◆ EXERCISE REQUIREMENTS ◆
An exact copy of all the data below is required.

◆ DATA EXTRACT ◆
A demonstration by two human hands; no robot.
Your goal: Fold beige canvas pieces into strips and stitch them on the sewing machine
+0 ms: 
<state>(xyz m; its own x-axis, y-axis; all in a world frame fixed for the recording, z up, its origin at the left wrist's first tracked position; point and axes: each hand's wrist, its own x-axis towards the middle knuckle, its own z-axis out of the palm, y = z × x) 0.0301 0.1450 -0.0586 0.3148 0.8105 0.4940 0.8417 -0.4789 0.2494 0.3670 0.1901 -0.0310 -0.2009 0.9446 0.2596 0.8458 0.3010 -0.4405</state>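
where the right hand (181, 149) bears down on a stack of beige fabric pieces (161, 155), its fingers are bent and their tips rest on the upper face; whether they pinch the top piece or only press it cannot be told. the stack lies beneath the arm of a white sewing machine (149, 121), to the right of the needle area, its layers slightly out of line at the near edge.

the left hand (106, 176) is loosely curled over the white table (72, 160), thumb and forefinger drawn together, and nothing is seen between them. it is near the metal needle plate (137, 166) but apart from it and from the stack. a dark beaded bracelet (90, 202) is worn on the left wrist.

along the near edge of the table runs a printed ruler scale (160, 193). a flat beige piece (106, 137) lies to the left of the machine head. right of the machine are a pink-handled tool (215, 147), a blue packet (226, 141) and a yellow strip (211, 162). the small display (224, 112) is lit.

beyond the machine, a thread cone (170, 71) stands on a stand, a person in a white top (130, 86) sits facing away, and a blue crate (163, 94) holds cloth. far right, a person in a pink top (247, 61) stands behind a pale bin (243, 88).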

◆ ANSWER FOR THIS EXERCISE ◆
A demonstration by two human hands; no robot.
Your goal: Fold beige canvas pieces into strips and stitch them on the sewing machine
+0 ms: 
<state>(xyz m; its own x-axis, y-axis; all in a world frame fixed for the recording, z up, its origin at the left wrist's first tracked position; point and axes: each hand's wrist, its own x-axis towards the middle knuckle, its own z-axis out of the palm, y = z × x) 0.0301 0.1450 -0.0586 0.3148 0.8105 0.4940 0.8417 -0.4789 0.2494 0.3670 0.1901 -0.0310 -0.2009 0.9446 0.2596 0.8458 0.3010 -0.4405</state>
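where the right hand (181, 149) bears down on a stack of beige fabric pieces (161, 155), its fingers are bent and their tips rest on the upper face; whether they pinch the top piece or only press it cannot be told. the stack lies beneath the arm of a white sewing machine (149, 121), to the right of the needle area, its layers slightly out of line at the near edge.

the left hand (106, 176) is loosely curled over the white table (72, 160), thumb and forefinger drawn together, and nothing is seen between them. it is near the metal needle plate (137, 166) but apart from it and from the stack. a dark beaded bracelet (90, 202) is worn on the left wrist.

along the near edge of the table runs a printed ruler scale (160, 193). a flat beige piece (106, 137) lies to the left of the machine head. right of the machine are a pink-handled tool (215, 147), a blue packet (226, 141) and a yellow strip (211, 162). the small display (224, 112) is lit.

beyond the machine, a thread cone (170, 71) stands on a stand, a person in a white top (130, 86) sits facing away, and a blue crate (163, 94) holds cloth. far right, a person in a pink top (247, 61) stands behind a pale bin (243, 88).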

The exercise calls for nothing more.